#### DATA SHOWN:

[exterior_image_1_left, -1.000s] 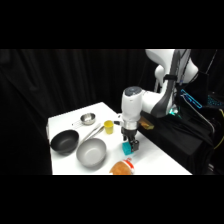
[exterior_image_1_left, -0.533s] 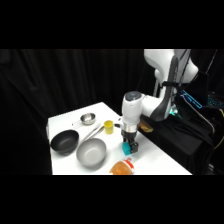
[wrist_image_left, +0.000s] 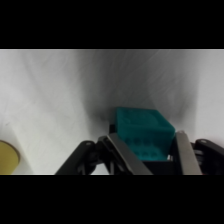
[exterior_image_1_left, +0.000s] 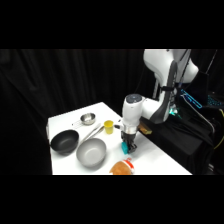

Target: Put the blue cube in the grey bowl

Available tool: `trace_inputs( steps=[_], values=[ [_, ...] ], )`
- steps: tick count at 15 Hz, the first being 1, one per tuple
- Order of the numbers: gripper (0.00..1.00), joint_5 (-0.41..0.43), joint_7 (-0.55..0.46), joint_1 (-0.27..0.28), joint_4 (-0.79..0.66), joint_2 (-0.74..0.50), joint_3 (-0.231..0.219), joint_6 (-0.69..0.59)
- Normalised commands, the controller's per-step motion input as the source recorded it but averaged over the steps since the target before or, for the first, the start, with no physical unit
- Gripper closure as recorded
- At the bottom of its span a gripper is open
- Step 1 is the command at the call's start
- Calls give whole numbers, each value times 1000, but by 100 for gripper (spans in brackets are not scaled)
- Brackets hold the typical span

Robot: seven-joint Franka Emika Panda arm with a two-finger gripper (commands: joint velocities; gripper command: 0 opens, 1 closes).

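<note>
Cube (wrist_image_left: 142, 135) sits between the two fingers (wrist_image_left: 182, 152) of the gripper (exterior_image_1_left: 128, 146), which have closed in to its sides; from the wrist view contact looks likely on both faces, so the grasp appears made, though whether the cube has left the table (exterior_image_1_left: 65, 121) I cannot tell. In the side view the cube (exterior_image_1_left: 125, 147) is low at the table's right part, near the right edge. Judged progress: pick-up in hand; carry and release in the bowl (exterior_image_1_left: 91, 152) not yet done. Bowl lies to the left of the cube, apart from it, empty. Orange object (exterior_image_1_left: 122, 167) lies just in front of the gripper; yellow cup (exterior_image_1_left: 108, 125) behind. Path to the bowl looks open once lifted.
</note>
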Motion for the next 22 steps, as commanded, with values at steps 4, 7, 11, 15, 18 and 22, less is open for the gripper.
trace_inputs(
  steps=[4, 7, 11, 15, 18, 22],
  values=[
    [71, -49, 26, 168, -111, -248, -156, -47],
    [74, -150, -6, 111, -80, -444, -128, -368],
    [74, -133, -112, -153, 57, -425, 85, -531],
    [74, 48, -352, -364, 272, -222, 219, -527],
    [74, 112, -386, -328, 448, 34, 149, -392],
    [74, 163, -346, -235, 538, 207, 124, -328]
  ],
)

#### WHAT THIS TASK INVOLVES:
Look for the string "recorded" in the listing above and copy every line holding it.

#### RESULT OF THIS TASK:
- Normalised commands, the controller's per-step motion input as the source recorded it but averaged over the steps since the target before or, for the first, the start, with no physical unit
- Gripper closure as recorded

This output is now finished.